* EXERCISE INSTRUCTIONS *
Show each line of the records below where the word "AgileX" occurs.

----------

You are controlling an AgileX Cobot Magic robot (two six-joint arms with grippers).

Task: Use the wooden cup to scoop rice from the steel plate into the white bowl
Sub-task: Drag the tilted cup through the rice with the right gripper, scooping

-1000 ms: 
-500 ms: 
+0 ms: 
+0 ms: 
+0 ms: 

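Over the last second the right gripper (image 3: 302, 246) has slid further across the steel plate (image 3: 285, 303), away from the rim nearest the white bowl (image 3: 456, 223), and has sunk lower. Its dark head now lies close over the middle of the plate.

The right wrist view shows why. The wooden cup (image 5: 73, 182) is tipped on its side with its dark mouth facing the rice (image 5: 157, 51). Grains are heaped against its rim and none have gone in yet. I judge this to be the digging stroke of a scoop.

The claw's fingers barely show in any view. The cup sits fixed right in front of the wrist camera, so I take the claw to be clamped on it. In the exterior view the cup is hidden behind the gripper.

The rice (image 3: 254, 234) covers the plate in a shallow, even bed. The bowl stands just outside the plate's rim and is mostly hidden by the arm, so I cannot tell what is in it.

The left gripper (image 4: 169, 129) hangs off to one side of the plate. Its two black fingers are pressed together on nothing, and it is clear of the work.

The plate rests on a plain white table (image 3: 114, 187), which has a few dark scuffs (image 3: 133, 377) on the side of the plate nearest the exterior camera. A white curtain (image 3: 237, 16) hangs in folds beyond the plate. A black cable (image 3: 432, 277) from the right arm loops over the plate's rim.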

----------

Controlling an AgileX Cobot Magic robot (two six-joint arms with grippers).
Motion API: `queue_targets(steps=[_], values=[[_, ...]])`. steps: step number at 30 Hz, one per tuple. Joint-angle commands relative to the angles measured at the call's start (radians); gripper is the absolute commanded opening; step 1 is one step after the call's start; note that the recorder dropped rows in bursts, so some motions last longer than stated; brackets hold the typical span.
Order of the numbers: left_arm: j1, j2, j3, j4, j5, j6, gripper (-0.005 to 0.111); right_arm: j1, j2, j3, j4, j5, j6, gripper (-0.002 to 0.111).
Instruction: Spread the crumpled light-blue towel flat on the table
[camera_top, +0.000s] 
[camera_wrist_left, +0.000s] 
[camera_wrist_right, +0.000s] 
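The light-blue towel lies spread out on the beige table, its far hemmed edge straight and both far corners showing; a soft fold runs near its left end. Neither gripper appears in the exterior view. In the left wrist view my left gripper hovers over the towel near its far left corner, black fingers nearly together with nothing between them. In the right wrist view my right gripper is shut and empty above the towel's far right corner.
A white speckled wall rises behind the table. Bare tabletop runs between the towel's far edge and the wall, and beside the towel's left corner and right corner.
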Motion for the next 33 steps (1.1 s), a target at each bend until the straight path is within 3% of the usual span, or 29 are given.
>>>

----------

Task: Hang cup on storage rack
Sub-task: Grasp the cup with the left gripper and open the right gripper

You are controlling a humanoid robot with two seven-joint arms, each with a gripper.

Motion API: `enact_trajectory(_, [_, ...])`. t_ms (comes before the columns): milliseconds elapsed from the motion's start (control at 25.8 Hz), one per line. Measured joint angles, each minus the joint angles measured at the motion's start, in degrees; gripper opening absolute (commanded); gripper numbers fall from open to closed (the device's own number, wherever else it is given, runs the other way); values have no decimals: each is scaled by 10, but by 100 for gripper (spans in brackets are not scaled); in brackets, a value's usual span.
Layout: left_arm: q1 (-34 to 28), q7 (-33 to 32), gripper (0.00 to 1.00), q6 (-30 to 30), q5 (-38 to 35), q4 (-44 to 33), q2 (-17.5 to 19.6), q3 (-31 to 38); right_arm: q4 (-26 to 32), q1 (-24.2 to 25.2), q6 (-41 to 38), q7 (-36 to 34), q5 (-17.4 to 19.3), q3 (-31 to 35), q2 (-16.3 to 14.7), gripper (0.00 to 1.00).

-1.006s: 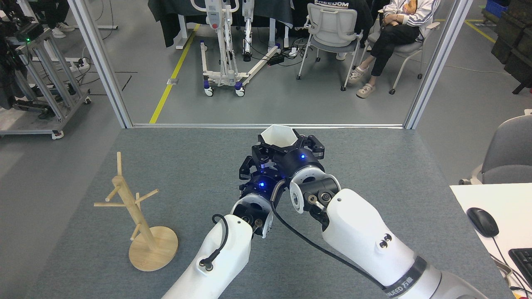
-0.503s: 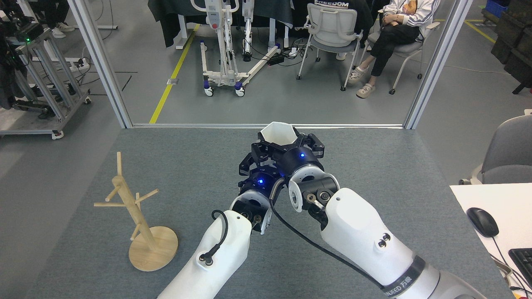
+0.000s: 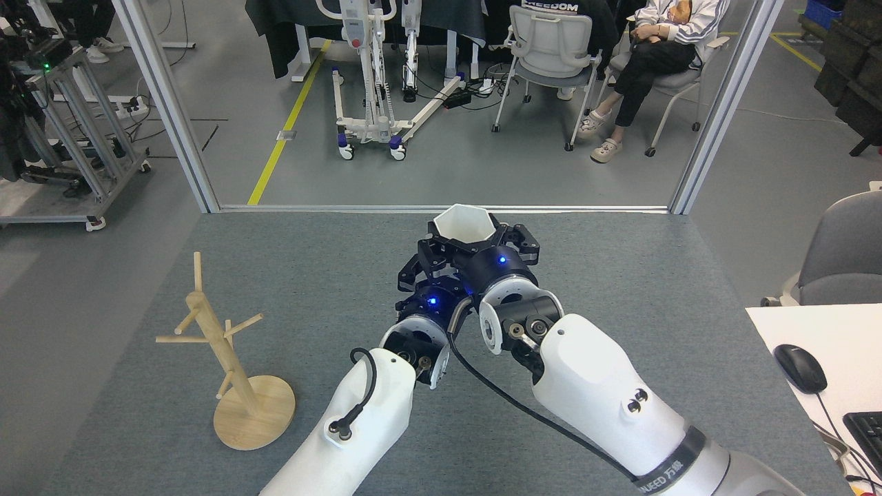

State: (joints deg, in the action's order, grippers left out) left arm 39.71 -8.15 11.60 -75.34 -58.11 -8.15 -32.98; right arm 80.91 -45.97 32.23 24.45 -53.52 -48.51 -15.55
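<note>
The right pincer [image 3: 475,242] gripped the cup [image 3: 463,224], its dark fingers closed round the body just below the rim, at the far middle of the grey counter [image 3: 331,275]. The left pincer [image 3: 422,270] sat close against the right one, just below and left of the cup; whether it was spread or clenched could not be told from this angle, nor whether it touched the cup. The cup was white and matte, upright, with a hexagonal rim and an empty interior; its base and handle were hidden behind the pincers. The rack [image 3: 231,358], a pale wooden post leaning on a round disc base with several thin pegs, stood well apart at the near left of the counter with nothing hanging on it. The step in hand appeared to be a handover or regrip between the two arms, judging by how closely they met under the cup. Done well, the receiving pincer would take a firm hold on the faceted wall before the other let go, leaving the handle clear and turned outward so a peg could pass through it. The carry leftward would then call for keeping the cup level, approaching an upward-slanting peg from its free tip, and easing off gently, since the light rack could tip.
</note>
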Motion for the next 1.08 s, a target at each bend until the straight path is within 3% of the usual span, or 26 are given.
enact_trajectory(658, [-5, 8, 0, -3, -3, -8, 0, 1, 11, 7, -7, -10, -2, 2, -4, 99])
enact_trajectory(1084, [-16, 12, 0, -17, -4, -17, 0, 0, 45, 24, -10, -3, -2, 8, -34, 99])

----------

* TASK RESULT *
You are controlling an AgileX Cobot Magic robot (two six-joint arms with grippers).
Controlling an AgileX Cobot Magic robot (two six-joint arms with grippers).

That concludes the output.